O crepúsculo da esperança Denso e incômodo, mas sempre íntegro e pictórico, "Mais pesado é o céu", de Petrus Cariry, discute as ruínas de pessoas com um passado afogado e um futuro entregue ao horizonte

André Guerra
andre.guerra@diariodepernambuco.com.br

Publicação: 18/08/2023 03:00

A destruição de pessoas e de um povo se dá sobretudo pelo apagamento de suas memórias. Um passado submerso, escondido e encoberto transforma o presente em uma existência igualmente extinta antes mesmo de terminar – e o futuro em um vazio hipnótico. Assim argumenta e assume como estado de espírito o drama Mais pesado é o céu, do cearense Petrus Cariry (Clarisse ou alguma coisa sobre nós e O barco), exibido na mostra competitiva de longas do Festival de Gramado, onde gerou reações fortes de admiração pela beleza plástica e desconforto pela densidade da narrativa.

O passado em questão é o da antiga Jaguaribara, cidade do interior do Ceará que foi arbitrariamente desocupada para virar represa. O progresso impiedoso, aquele que ignora a cultura local e atropela a preservação dos sentimentos humanos, tirou as pessoas de suas casas e provocou não apenas danos emocionais e financeiros, mas também um legado de destruição ecológica. Esse contexto é essencial para se absorver a experiência do longa de Petrus, no qual Antônio (Matheus Nachtergaele) é um homem em busca de dias melhores que acaba encontrando Teresa (Ana Luiza Rios), uma jovem que acabou de encontrar um bebê abandonado em um barco. Os dois protagonistas partilham do mesmo passado na cidade submersa e as memórias em comum fazem com eles que se unam para tentar sobreviver à beira da estrada.

Cineasta de rigor estético invariável, com composições paisagísticas não somente sublimes como incrivelmente narrativas e simbólicas, Petrus encena Mais pesado é o céu num equilíbrio curioso entre o realismo situacional e um certo tom de alegoria, o que se reflete nos diálogos pausados e na carga dramática da trilha sonora. Desde a primeira cena, a música e as imagens criam uma sensação de presságio e sugerem uma tragédia que, bem antes de ter ordem objetiva, está implícita nos olhares tristes e às vezes acomodados dos protagonistas.
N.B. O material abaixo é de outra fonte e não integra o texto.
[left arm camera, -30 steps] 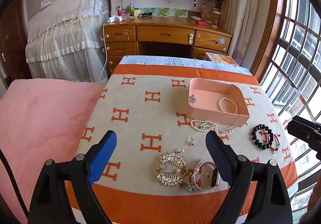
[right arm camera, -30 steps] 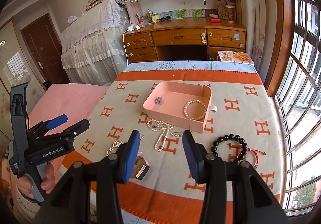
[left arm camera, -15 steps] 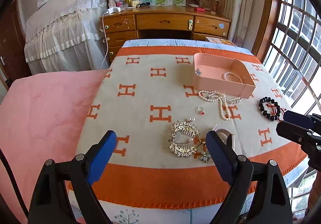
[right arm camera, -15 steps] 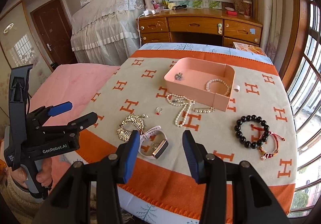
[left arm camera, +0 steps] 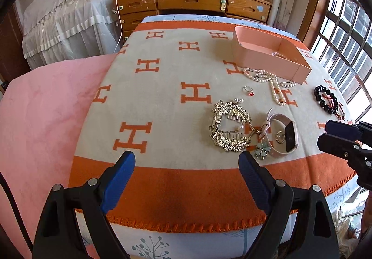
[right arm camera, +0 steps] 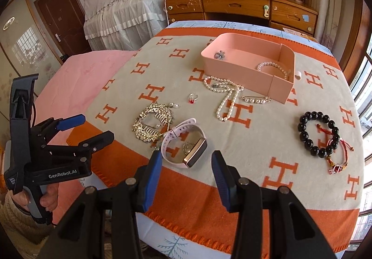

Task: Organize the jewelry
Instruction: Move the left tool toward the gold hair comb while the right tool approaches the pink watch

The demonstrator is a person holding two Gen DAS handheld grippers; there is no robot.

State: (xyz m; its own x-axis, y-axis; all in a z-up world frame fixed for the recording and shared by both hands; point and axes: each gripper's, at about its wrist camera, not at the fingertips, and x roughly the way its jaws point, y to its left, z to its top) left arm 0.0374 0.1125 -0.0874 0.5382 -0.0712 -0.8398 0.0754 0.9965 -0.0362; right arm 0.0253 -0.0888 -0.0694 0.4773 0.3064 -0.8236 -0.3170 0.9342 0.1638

Apesar da ideia de renascimento representada pelo bebê e a justiça e gentileza denotadas por coadjuvantes pontuais – participações excelentes de Buda Lira, Danny Barbosa e Sílvia Buarque –, Mais pesado é o céu submete Teresa e Antônio a provações de fome, cansaço e, no caso dela, violência mais intensas a cada cena – o que, no decorrer da segunda metade, compromete consideravelmente o ritmo e o investimento emocional do filme.

O assunto central, porém, jamais é esquecido pelo roteiro e pela forma: o horizonte de desespero aqui parece não ter fim. Mais pesado é o céu, no fundo, trata desse limbo em que tantas pessoas ficaram tanto após o fim de Jaguaribara, anos atrás, quanto na crescente desassistida às minorias sociais testemunhada na última virada de década. As soluções para todos os obstáculos que surgem na história podem até existir, mas nesse crepúsculo da esperança, a luz no fim do túnel mais encandeia a vista do que proporciona uma perspectiva de libertação.

“Não interessa ao cinema de Petrus a angústia neurótica do personagem, mas o ‘em geral’ da emoção. Então, foi mais leve do que pode parecer para quem assiste ao filme pronto, já que estávamos protegidos pela beleza do plano, o que ele busca incansavelmente. Na era digital eu só vi dois diretores com tanto amor pelo quadro: a Lucrécia Matel e o Petrus. E para nós, atores, isso é um grande desafio, já que estamos fazendo parte de uma pintura viva”, afirmou Matheus Nachtergaele ao Viver.